French tyre maker Michelin set ambitious growth targets for the years ahead after posting Friday a 39-percent increase in next profit in 2011 to 1.46 billion euros ($1.93 billion)
Operating profit rose by 14.7 percent to 1.9 billion euros, or 9.4 percent of net sales, and Michelin said it aimed to boost that to 2.5 billion in 2015.
Sales rose 15.8 percent to 20.7 billion euros.
"In deploying its strategy, Michelin is capitalising on a number of unique competitive advantages, including forefront positions both in the premium tyre segment and in all of its specialty businesses, as well a balanced global footprint that will be further strengthened in 2012 with the start-up of the new plants in Brazil and China," the company said in a statement.
"As a result, Michelin confirms its ambition to drive at least 25 percent growth and generate positive free cash flow over the 2011-2015 period, and has raised its 2015 operating income target to 2.5 billion," it added.
The net profit was above analyst expectations of 1.27 billion euros on average, and Michelin's share price rose but was dragged down by 0.47 percent to 55.50 euros in midday trading on a French market down 0.70 percent overall.

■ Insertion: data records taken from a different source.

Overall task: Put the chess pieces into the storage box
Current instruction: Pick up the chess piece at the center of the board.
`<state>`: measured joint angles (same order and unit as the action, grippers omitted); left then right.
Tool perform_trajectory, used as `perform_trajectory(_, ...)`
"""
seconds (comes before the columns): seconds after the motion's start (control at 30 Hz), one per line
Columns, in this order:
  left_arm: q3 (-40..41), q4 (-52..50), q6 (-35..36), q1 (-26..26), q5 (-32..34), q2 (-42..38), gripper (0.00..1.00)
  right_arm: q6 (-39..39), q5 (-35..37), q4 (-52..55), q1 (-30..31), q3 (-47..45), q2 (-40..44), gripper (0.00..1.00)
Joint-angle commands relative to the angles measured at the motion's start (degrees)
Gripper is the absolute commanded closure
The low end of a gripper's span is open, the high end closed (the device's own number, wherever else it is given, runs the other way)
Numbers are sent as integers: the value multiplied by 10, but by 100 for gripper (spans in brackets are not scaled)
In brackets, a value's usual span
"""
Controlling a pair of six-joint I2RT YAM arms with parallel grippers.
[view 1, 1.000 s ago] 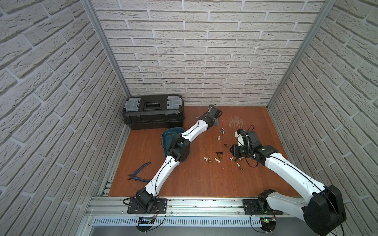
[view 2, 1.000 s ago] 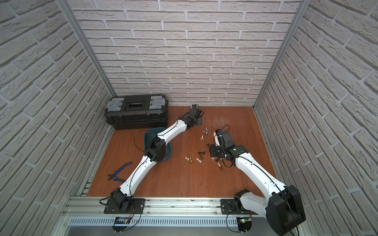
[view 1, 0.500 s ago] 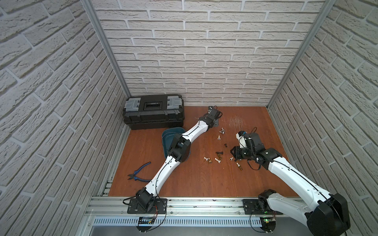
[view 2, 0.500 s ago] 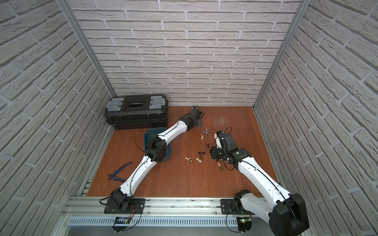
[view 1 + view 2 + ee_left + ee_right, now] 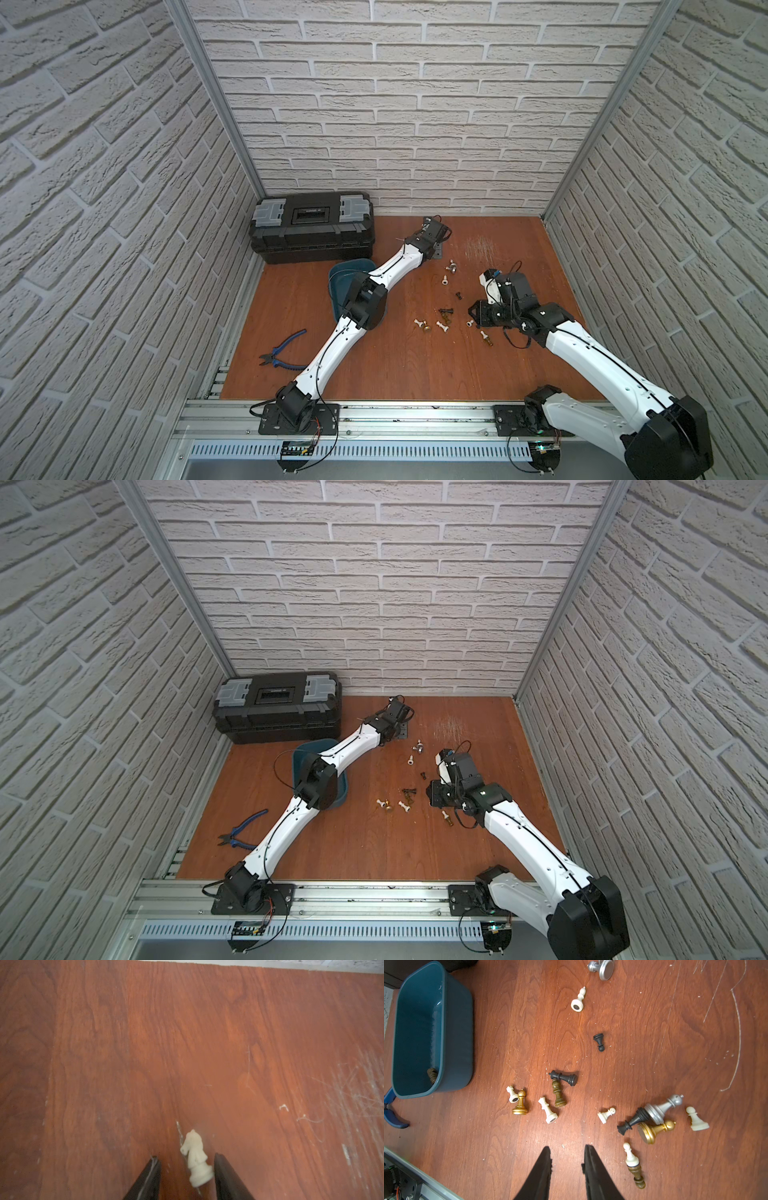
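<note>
A white knight (image 5: 195, 1155) stands between the jaws of my left gripper (image 5: 185, 1156) at the back of the table. Its base rests against one finger (image 5: 223, 1172); a gap separates it from the other finger, so the gripper is open. In a top view the left gripper (image 5: 435, 246) points down near the back wall. My right gripper (image 5: 568, 1147) hangs open over bare wood with nothing between its fingers. Several chess pieces (image 5: 558, 1094) lie scattered ahead of it, with a silver, black and gold cluster (image 5: 654, 1118) to one side. The teal storage box (image 5: 452, 1043) holds one brown piece (image 5: 432, 1075).
A black toolbox (image 5: 311, 226) sits at the back left, just behind the storage box (image 5: 345, 270). Blue pliers (image 5: 282, 351) lie near the left edge. Brick walls close in three sides, and a metal rail (image 5: 415, 415) runs along the front.
The left jaws have drawn in around the white knight. My right arm has shifted only slightly above the scattered pieces.
</note>
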<state>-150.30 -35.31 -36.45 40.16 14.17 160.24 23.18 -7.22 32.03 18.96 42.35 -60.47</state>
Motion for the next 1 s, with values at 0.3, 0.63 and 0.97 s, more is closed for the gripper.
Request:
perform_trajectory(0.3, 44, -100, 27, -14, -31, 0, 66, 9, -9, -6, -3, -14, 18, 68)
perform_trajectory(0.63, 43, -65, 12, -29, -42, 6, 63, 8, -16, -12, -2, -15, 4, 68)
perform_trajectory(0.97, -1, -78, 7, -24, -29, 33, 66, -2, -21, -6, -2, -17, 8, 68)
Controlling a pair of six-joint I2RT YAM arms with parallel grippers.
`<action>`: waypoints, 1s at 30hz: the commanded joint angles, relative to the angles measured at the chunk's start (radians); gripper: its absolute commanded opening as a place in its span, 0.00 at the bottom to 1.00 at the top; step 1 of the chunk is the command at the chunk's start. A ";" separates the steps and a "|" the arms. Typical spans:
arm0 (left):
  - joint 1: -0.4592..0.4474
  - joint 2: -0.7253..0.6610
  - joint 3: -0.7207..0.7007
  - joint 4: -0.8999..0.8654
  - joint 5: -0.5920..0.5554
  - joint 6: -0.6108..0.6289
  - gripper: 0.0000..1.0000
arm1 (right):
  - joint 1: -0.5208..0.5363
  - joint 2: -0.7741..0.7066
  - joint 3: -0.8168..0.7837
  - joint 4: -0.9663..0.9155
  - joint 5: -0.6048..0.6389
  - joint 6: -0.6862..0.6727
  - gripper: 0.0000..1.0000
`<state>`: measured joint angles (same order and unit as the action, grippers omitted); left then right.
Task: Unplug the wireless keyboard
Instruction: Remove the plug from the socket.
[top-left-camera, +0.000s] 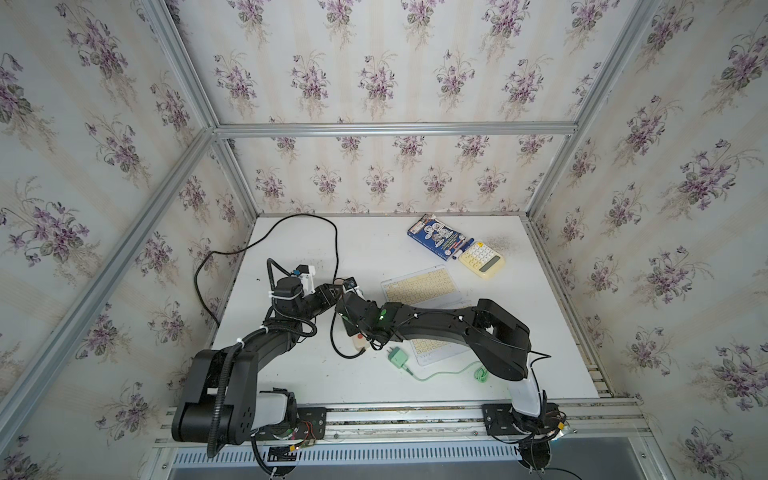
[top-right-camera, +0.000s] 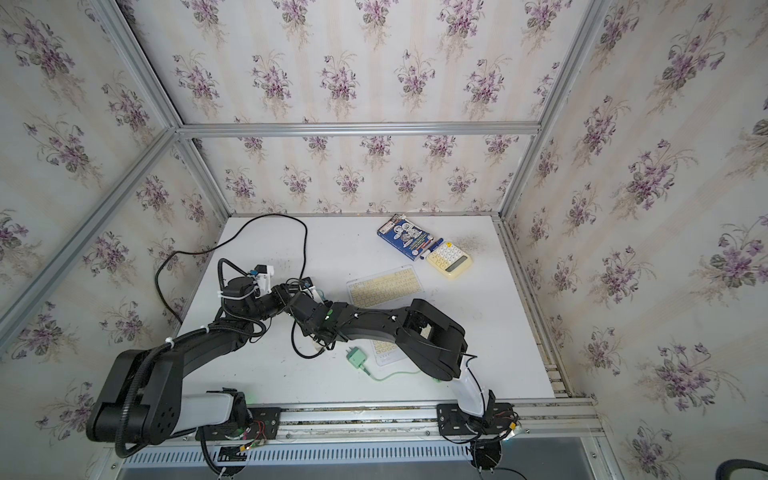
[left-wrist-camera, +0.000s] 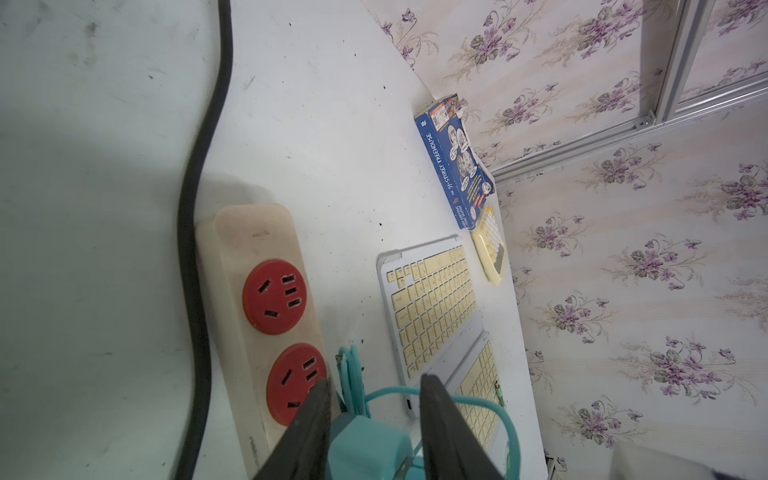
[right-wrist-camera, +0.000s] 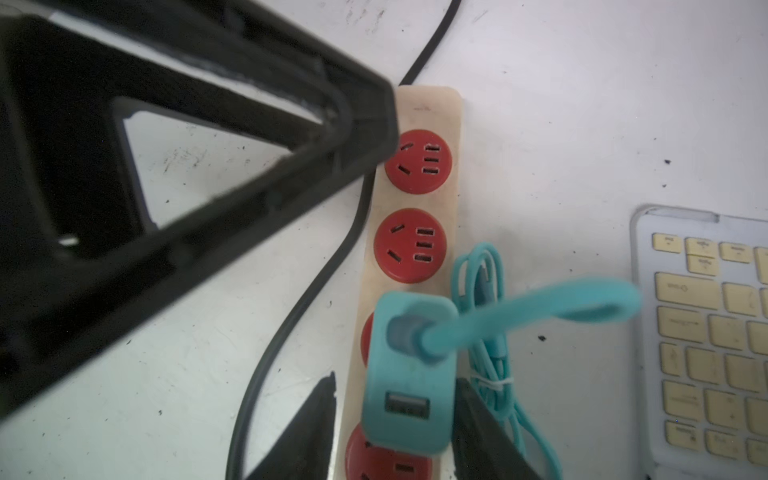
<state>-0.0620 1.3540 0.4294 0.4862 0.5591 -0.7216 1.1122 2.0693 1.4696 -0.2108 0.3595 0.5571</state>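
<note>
The cream power strip (right-wrist-camera: 428, 104) lies left of centre on the white table (top-left-camera: 374, 249), and both arms reach in over it. In the right wrist view its two red sockets in the upper middle of the frame show bare slots. The next socket down holds the teal adapter (right-wrist-camera: 390, 374), which stands upright in it. The adapter in turn holds a teal cable (right-wrist-camera: 540, 303) in one port, while the USB port beside it is bare. The right claw (right-wrist-camera: 395, 378) straddles this adapter at the bottom of the frame, partly open. One finger is tight against the adapter's side and the other stands a little apart, so it has no grip. A finger (right-wrist-camera: 353, 124) of the left arm fills the upper left of that frame, its tip over the edge of the top socket. In the left wrist view the left claw (left-wrist-camera: 376, 380) is also partly open and holds nothing, with the adapter (left-wrist-camera: 365, 444) seen between its fingers at the bottom edge. The wireless keyboard (top-left-camera: 419, 286) lies flat at the centre of the table, right of the strip. A second keyboard (top-left-camera: 434, 347) overlaps its lower edge and lies partly under the right arm. I cannot tell which keyboard the teal cable runs to. A loose green adapter (top-left-camera: 398, 357) lies on the table at lower centre. A blue book (top-left-camera: 432, 237) and a yellow calculator (top-left-camera: 482, 259) lie touching at the upper right. A black cord (left-wrist-camera: 187, 257) runs alongside the strip.
</note>
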 joint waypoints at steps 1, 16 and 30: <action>-0.010 0.040 0.012 0.053 0.012 0.007 0.38 | -0.002 0.022 0.026 0.015 0.025 0.007 0.47; -0.078 0.184 0.027 0.126 0.000 -0.041 0.34 | -0.008 0.060 0.032 0.042 0.070 0.035 0.14; -0.087 0.368 0.031 0.213 0.035 -0.121 0.23 | -0.008 0.059 0.023 0.052 0.056 0.058 0.03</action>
<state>-0.1402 1.7115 0.4614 0.8040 0.5716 -0.8299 1.1034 2.1231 1.4834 -0.1753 0.4236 0.6056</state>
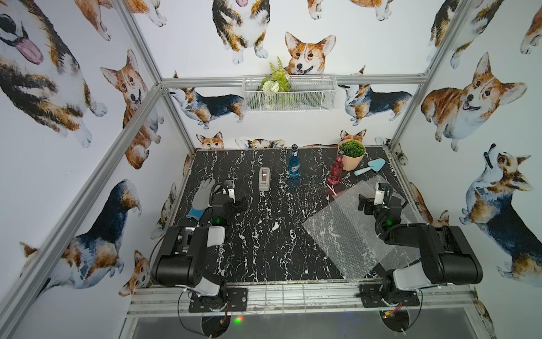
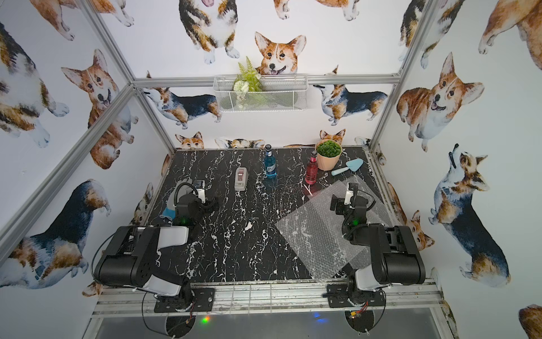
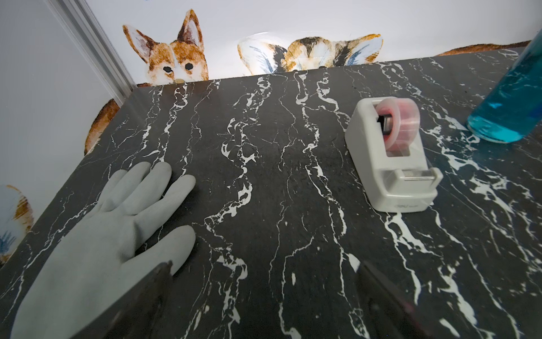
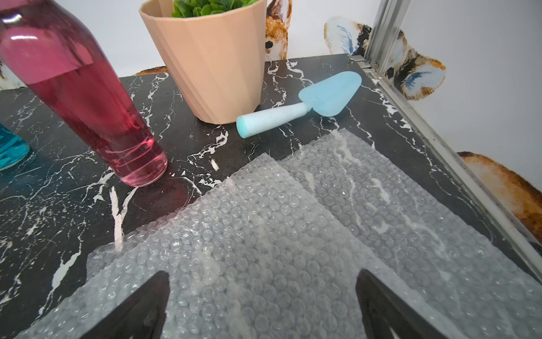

"Michelin managed to nearly maintain its operating margins at a decent level," despite the difficult economic conditions, said Dominique Daridan, an analyst at Aurel BGC stockbrokers.
He noted that Michelin's performance suffered at the end of the year as the global economy slowed.
Jean-Dominique Senard, one of the company's co-chief executives, noted on BFM TV that 2011 was "a bit complicated" due to the "headwinds of increases in raw materials prices" that resulted in a 1.8-billion-euro hit.
However Michelin said in its earnings statement that higher raw materials costs have now been "effectively offset".
It said a programme to improve the competitiveness of its manufacturing operations aimed to drive down costs by 1.0 billion euros over five years.
Senard said the company would continue to push to keep out in front in the premium tyre segment.
"There's no choice, that's where the growth is," he said.
With factories in Brazil and China due to come on line this year, the company is also banking on emerging markets for growth, while it expects Europe to be "less buoyant".
Senart said the Michelin aims to increase its global manufacturing capacity by 50 percent within 10 years.
The company proposed a dividend of 2.10 euros per share.